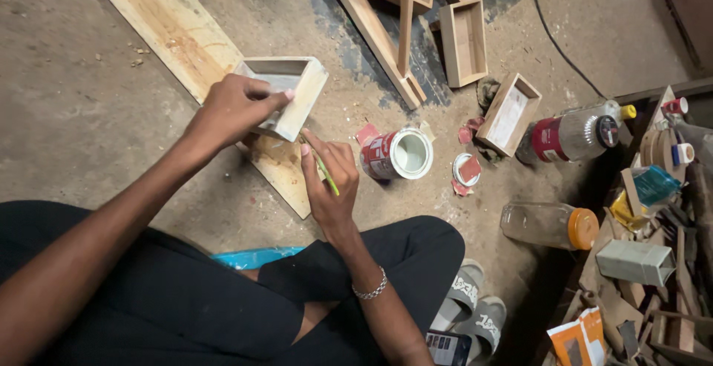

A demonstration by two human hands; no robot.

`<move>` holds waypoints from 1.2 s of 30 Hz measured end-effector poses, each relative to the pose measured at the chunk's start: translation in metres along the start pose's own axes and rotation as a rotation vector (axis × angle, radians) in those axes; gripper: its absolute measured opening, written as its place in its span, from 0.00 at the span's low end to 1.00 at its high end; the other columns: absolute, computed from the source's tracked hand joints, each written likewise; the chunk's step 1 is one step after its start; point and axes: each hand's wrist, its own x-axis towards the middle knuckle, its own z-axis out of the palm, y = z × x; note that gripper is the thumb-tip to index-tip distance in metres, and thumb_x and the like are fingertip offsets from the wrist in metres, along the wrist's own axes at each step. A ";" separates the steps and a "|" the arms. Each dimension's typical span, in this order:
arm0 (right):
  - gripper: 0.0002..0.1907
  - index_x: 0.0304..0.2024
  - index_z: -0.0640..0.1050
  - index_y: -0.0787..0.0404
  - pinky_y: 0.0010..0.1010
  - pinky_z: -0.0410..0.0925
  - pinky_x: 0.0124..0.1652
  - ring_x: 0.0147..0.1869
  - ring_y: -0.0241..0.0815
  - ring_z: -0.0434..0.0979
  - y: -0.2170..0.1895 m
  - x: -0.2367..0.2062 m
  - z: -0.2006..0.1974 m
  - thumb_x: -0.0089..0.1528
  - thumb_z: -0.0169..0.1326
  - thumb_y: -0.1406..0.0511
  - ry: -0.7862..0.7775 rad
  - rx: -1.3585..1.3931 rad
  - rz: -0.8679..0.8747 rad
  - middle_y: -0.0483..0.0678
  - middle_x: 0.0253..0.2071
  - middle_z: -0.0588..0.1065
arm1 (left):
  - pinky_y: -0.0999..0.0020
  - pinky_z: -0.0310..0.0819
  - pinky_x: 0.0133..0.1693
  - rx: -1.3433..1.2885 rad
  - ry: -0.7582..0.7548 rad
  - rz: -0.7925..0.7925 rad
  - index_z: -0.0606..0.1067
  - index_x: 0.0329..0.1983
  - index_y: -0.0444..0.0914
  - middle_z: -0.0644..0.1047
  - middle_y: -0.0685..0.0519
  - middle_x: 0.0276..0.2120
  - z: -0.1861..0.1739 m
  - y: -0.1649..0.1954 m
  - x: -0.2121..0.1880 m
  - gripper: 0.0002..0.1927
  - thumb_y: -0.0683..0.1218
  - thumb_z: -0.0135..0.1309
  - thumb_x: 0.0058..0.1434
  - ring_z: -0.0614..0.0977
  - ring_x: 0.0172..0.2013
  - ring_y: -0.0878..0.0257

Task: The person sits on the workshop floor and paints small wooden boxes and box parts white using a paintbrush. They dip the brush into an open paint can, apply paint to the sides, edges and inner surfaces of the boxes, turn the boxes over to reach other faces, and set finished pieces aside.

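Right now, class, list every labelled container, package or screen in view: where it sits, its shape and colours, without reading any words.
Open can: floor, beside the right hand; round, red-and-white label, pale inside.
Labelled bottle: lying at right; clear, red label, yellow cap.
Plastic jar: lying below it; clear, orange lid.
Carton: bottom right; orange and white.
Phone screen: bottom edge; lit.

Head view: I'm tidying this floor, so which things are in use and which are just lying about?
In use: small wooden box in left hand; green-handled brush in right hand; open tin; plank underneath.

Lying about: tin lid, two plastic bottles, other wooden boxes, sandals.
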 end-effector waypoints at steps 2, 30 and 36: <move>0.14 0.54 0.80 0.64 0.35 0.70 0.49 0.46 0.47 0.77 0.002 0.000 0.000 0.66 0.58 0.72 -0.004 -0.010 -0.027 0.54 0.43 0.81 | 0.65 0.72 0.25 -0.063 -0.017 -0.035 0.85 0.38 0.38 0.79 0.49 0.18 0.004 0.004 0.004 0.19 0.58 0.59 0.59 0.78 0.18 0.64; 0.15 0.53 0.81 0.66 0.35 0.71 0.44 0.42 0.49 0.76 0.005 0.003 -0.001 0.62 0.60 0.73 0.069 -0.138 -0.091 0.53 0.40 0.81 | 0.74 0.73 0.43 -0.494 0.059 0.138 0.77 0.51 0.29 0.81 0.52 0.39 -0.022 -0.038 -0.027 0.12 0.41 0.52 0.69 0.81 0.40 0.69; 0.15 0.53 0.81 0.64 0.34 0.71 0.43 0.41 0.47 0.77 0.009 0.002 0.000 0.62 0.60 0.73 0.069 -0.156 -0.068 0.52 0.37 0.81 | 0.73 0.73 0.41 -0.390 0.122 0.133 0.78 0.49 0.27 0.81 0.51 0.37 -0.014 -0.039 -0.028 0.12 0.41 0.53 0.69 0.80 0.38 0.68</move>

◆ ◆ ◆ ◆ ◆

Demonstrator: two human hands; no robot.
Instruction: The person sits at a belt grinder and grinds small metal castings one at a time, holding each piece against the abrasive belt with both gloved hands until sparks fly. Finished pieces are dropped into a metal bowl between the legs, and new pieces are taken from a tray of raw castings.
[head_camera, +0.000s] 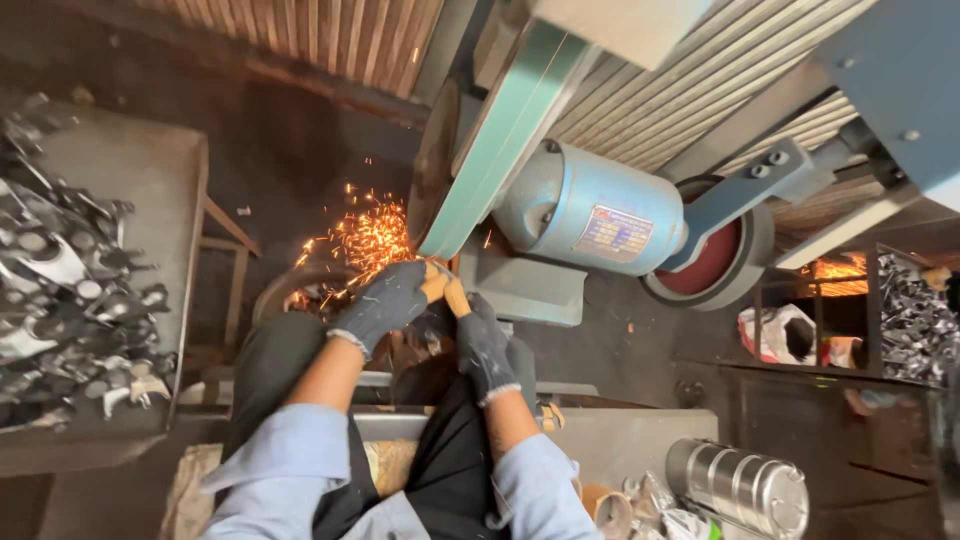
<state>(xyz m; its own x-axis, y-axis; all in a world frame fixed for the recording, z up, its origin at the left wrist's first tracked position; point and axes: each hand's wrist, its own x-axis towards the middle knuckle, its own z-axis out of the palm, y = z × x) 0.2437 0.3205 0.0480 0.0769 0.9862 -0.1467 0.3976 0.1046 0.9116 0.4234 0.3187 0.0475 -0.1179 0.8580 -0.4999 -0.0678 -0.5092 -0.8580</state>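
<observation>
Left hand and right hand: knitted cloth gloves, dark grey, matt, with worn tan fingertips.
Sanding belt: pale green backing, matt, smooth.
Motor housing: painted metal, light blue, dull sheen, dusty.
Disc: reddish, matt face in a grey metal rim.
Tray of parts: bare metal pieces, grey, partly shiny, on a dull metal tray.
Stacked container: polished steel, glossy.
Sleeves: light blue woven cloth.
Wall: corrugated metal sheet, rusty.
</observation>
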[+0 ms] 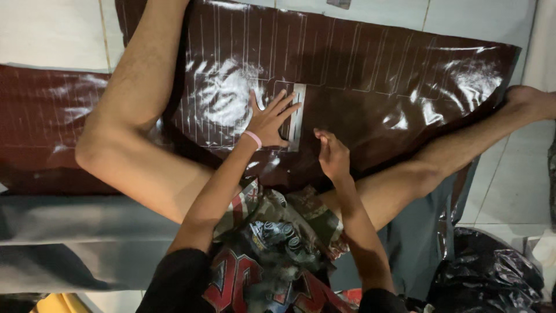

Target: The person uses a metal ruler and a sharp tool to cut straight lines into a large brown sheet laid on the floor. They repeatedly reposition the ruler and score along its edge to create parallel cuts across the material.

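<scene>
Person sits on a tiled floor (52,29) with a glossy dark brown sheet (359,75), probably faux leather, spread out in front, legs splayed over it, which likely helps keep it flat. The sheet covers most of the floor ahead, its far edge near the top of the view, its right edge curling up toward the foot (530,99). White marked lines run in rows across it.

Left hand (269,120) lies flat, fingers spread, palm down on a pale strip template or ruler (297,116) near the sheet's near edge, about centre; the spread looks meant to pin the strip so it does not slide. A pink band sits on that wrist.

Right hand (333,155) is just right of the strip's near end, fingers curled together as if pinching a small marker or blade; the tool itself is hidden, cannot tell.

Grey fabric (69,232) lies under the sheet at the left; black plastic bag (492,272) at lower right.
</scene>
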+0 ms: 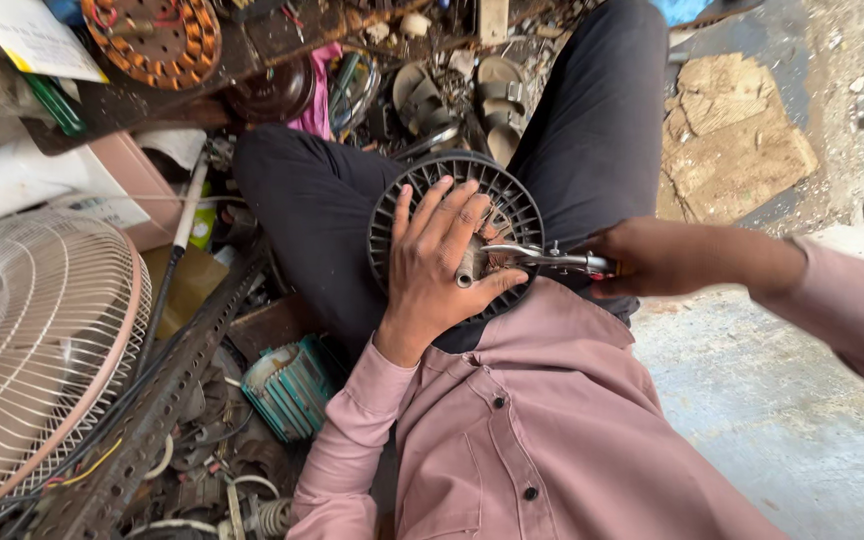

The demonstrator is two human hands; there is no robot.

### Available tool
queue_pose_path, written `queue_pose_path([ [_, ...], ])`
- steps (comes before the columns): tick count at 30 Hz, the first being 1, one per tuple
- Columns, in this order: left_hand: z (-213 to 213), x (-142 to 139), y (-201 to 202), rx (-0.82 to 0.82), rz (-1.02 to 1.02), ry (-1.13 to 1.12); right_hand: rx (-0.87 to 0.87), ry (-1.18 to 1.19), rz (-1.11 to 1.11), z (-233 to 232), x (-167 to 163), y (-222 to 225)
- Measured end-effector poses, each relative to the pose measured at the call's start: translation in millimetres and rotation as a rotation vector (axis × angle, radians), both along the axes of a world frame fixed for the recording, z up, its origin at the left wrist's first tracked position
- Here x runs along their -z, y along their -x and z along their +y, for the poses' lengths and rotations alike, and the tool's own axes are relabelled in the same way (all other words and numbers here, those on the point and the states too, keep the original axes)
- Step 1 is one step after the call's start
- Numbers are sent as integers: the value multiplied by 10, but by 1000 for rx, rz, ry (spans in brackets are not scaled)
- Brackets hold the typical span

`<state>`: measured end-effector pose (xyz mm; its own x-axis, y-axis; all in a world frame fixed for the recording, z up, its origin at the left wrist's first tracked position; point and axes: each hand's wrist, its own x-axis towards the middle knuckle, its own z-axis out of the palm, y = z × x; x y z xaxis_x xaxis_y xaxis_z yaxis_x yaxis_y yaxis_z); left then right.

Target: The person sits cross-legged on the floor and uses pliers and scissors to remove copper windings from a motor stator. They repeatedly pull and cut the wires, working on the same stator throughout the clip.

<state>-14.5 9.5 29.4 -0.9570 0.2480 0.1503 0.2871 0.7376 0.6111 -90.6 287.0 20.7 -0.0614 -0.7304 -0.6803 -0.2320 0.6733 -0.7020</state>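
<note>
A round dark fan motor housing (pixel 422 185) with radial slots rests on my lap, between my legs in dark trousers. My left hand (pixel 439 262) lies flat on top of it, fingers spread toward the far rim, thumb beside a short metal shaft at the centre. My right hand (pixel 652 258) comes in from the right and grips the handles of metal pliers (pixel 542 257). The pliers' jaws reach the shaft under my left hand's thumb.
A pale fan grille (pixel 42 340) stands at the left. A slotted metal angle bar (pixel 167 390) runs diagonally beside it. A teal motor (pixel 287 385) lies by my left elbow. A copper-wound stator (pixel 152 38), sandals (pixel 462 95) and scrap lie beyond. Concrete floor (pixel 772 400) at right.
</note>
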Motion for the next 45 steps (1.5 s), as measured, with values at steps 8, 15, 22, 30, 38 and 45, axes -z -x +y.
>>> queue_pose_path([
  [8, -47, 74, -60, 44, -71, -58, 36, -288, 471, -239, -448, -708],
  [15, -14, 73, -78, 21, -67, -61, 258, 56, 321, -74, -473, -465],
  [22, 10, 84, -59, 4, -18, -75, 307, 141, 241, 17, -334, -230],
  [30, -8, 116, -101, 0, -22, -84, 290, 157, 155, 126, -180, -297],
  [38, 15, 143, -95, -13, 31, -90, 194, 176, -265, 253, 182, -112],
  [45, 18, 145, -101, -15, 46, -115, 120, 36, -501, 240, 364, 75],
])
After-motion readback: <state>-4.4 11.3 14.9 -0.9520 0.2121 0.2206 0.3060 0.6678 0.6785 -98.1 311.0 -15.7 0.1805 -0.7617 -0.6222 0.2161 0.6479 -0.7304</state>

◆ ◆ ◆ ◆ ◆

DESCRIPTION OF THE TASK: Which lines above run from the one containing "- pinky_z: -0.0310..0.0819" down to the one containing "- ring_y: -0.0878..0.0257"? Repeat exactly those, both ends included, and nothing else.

REPLY:
  - pinky_z: -0.0310..0.0819
  - pinky_x: 0.0133..0.1693
  - rx: -1.3433..1.2885 rad
  - ry: -0.7582..0.7548 rad
  - rz: -0.7925..0.7925 rad
  - index_z: -0.0606..0.1067
  - index_x: 0.0329..0.1983
  - index_y: -0.0444..0.0914
  - middle_z: -0.0644..0.1047
  - middle_y: -0.0685..0.0519
  - middle_x: 0.0276..0.2120
  - z: -0.1861..0.1739 m
  - y: -0.1649..0.1954 m
  - x: -0.2121..0.1880 m
  - gripper: 0.0002..0.1927
  - thumb_y: -0.0683..0.1218
  - thumb_z: -0.0135..0.1309
  - thumb_x: 0.0058..0.1434
  - ring_z: -0.0614..0.0977
  - ring_x: 0.0172..0.2013
  - ring_y: -0.0878..0.0257

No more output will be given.